From 1904 to 1906, Lynd studied at the Slade School of Fine Art, later moving on to the Royal Academy of Dramatic Arts. Around this time, she was associated with the Inghinidhe na hÉireann, an Irish nationalist women’s organisation. In 1908, a monthly magazine was produced, Bean na hÉireann, which sought to discuss topics such as politics, the vote for women, language, and labour issues. Lynd edited the first issue before returning to England and Helena Molony took it over.

== Literary career ==
In 1909, she married a journalist and man of letters, Robert Wilson Lynd, whom she had met at the London Gaelic League four years earlier. Born in Belfast to a Presbyterian minister, Robert Lynd wrote for The Northern Whig and later became a literary editor for the Daily News (later known as News Chronicle) and a columnist for New Statesman. They lived in Hampstead, London for many years and had two daughters, Máire (who was to marry Jack Gaster) and Sigle. The Lynds were active in Irish Nationalist circles, and spoke Irish to their daughters.
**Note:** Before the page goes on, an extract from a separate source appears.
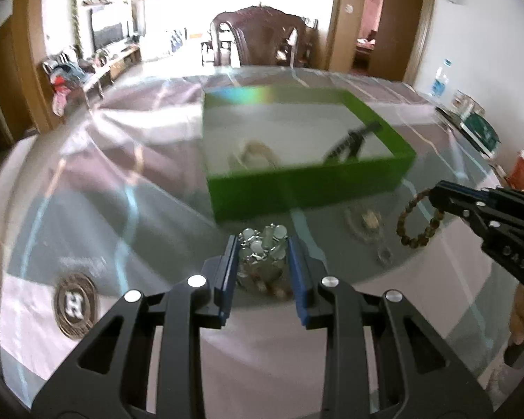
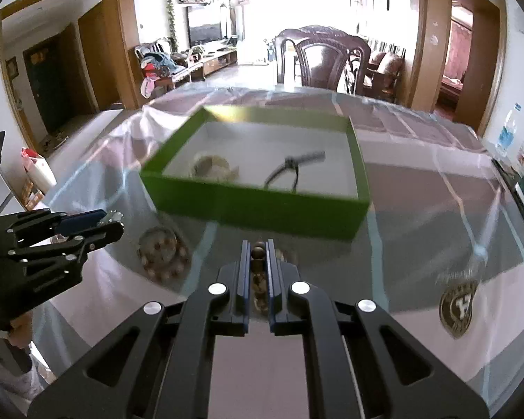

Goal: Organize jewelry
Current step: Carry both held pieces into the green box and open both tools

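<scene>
**A:** What have you got in each claw right now?

**B:** My left gripper [image 1: 262, 244] is clamped on a bunched silvery bracelet [image 1: 263, 248] of pale discs, pinched between its blue pads. My right gripper [image 2: 258, 255] is nearly closed on a brown bead bracelet [image 1: 419, 220], which hangs as a loop from the tips in the left view. Both are off the table [image 2: 419, 209], in front of the green box [image 2: 262, 209].

**A:** And the box?

**B:** Open, just ahead of both claws. 2 pieces already lie inside: a pale coiled piece [image 2: 211, 167] and a dark clip-like thing [image 2: 291, 171]. Something beaded shows on the glass near my left claw, though I can't tell whether it's a real piece or a reflection.

**A:** What worries you?

**B:** 3 things, I'd guess. The disc bracelet is bunched, so a loose strand could slip out. The bead loop swings freely and might catch the box's near wall. And with both claws heading for 1 box, they could bump.
</scene>
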Available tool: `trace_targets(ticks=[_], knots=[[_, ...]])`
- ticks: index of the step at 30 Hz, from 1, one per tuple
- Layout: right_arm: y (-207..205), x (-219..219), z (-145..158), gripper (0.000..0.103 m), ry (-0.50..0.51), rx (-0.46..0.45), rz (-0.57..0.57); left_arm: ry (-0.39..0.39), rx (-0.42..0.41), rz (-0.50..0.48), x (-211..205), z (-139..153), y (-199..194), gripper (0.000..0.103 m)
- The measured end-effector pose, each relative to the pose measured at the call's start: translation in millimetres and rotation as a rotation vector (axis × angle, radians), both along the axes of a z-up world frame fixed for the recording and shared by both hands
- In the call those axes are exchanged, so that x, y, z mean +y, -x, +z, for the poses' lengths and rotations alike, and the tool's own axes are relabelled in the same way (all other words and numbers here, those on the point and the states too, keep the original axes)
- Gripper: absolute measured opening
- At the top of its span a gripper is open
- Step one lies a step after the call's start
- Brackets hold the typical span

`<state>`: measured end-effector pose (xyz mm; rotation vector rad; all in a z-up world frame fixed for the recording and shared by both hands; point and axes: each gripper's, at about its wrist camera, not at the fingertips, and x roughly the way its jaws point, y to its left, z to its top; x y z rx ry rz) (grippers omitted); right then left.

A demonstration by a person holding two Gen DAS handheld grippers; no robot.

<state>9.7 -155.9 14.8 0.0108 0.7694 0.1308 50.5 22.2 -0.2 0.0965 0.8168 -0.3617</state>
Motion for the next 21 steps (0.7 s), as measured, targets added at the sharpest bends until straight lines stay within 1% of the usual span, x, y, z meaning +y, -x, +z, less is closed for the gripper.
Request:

Lynd's first novel, The Chorus: A Tale of Love and Folly, was published in 1915, followed by The Thrush and the Jay in 1916, a volume of poems and essays. In the early 1920s, Lynd was a literary advisor for Macmillan publishing, taking on the role of chief book critic at Time and Tide in 1922 until 1929. With her husband, Lynd hosted many literary figures in their home, 14 Downshire Hill, such as Katherine Mansfield, H. G. Wells, and W. B. Yeats. They moved to Hampstead in 1924, and expanded their literary circle. James Joyce and Nora Barnacle held their wedding dinner there in 1931.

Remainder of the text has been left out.